(Breaking News) Customer Alert: D.C. Circuit Court Vacates Part of 2015 TCPA Declaratory Ruling

by | Mar 20, 2018 | Compliance Alerts, Compliance Blog Posts | 0 comments

Please be aware that today the D.C. Circuit issued a significant, long anticipated Telephone Consumer Protection Act (TCPA) decision, relating to the  Federal Communications Commission (FCC)’s Declaratory Ruling approved on June 18th, 2015.  Following the FCC’s Declaratory Ruling, several industry groups, including the Association of Credit and Collection Professionals (ACA International) filed suit to challenge the validity of the FCC’s 2015 Ruling, particularly relating to the broad definition of Automated Telephone Dialing Systems (ATDS or ‘autodialers’), reassigned numbers, and revocation of consent.  The following is a summary of today’s industry win ruling:

  • Definition of Automated Telephone Dialing System (ATDS):  Vacated.
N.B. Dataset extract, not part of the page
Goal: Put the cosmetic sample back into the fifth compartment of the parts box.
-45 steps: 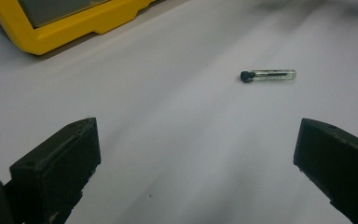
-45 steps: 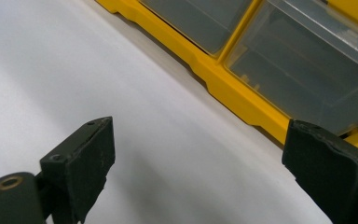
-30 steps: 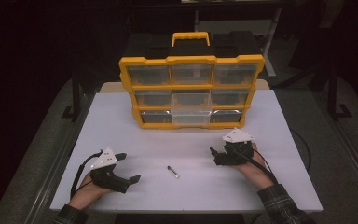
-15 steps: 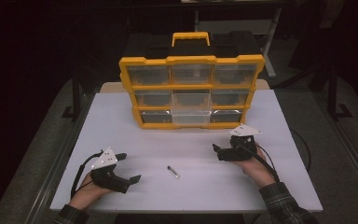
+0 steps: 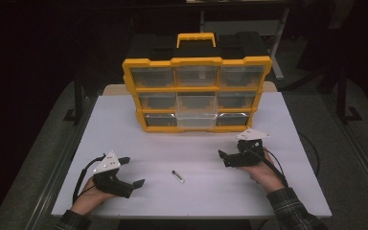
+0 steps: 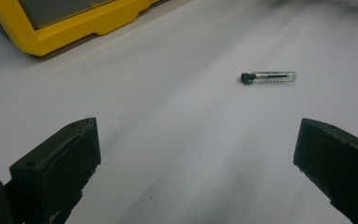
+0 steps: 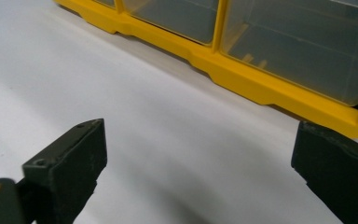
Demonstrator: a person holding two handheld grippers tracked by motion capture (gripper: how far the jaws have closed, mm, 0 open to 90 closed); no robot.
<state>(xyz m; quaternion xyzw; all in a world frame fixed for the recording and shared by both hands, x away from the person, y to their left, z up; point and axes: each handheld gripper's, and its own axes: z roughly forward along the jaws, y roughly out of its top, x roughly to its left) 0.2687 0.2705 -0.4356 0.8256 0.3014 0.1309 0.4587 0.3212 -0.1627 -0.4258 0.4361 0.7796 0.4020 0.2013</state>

In the 2015 Ruling, the FCC formally expanded the definition of an ATDS to keep up with ‘changes in technology design.’  ATDS was defined as any equipment that ‘has the capacity, even with some modification, to dial random or sequential numbers…even if the caller is not currently or presently dialing random or sequential phone numbers but is instead calling a set list of numbers.”  RULING:  Vacated.  The FCC adopted an expansive interpretation of ‘capacity,’ having the apparent effect of embracing any and all smartphones:  the device used by the majority of U.S. citizens to make calls and send messages.  It is undisputed that essentially any smartphone, with the addition of software can gain features of an ATDS.  Applying the broad definition of capacity to include potential or future capacity, thus making all smartphones an ATDS has “eye-popping sweep.”  The FCC’s interpretation would extend a law originally aimed to deal with hundreds of thousands of telemarketers into one constraining hundreds of millions of everyday callers.  The FCC’s interpretation of capacity in the statutory definition of ATDS is “utterly unreasonable in the breadth of its regulatory inclusion.”    The FCC’s most recent efforts to address questions on what qualifies as an ATDS falls short of reasoned decision-making in offering no meaningful guidance to affected parties in material aspects on whether their equipment is subject to the statute’s autodialer restrictions.  The court found the 2015 Order lacked clarity about which functions qualify a device as an autodialer, which compounds the unreasonableness of the Commission’s expansive understanding of when a device has the ‘capacity’ to perform the necessary functions; therefore, the court set aside the FCC’s broad definition of an ATDS.
  • Consent Calls to Reassigned Numbers ‘Safe Harbor’.  The 2015 Order created a one-call safe harbor, allowing a single call to a telephone number if a number has been reassigned before facing liability.  RULING:  Vacated.  When a consenting party’s cell phone number has been reassigned to another person and an autodialer call is placed to someone else who has not provided his consent, the FCC created an arbitrary standard of a one-call, post-reassignment safe harbor.  Under the 2015 Order, the caller, and not the called party, bears the burden of demonstrating: (1) that he had a reasonable basis to believe he had consent to make the call, and (2) that he did not have actual or constructive knowledge of reassignment prior to or at the time of this one-additional-call window.   The court set aside the FCC’s interpretation on the ground that the one-call safe harbor is arbitrary and capricious.  “The FCC outlined a number of measures callers could undertake ‘that over time, may permit them to learn of reassigned numbers.’ But the FCC acknowledged that callers ‘may nevertheless not learn of reassignment before placing a call to a new subscriber,’ and that the first post-reassignment call likewise might give no reason to suspect a reassignment.  In that event, a caller’s reasonable reliance on the previous subscriber’s consent would be just as reasonable for a second call.”
  • Revocation of Consent.  The FCC 2015 Order clarified that consumers have the explicit right to revoke consent under the TCPA by ‘any reasonable way.’  RULING:  Upheld. 
  • Limited Exemption for Time-Sensitive Healthcare Calls.  The FCC permitted specific exemptions to permit ‘robocalls,’ such as reminders to refill a prescription and to notify consumers of possible fraud on their credit card.  RULING:  Scope of Exemption Upheld.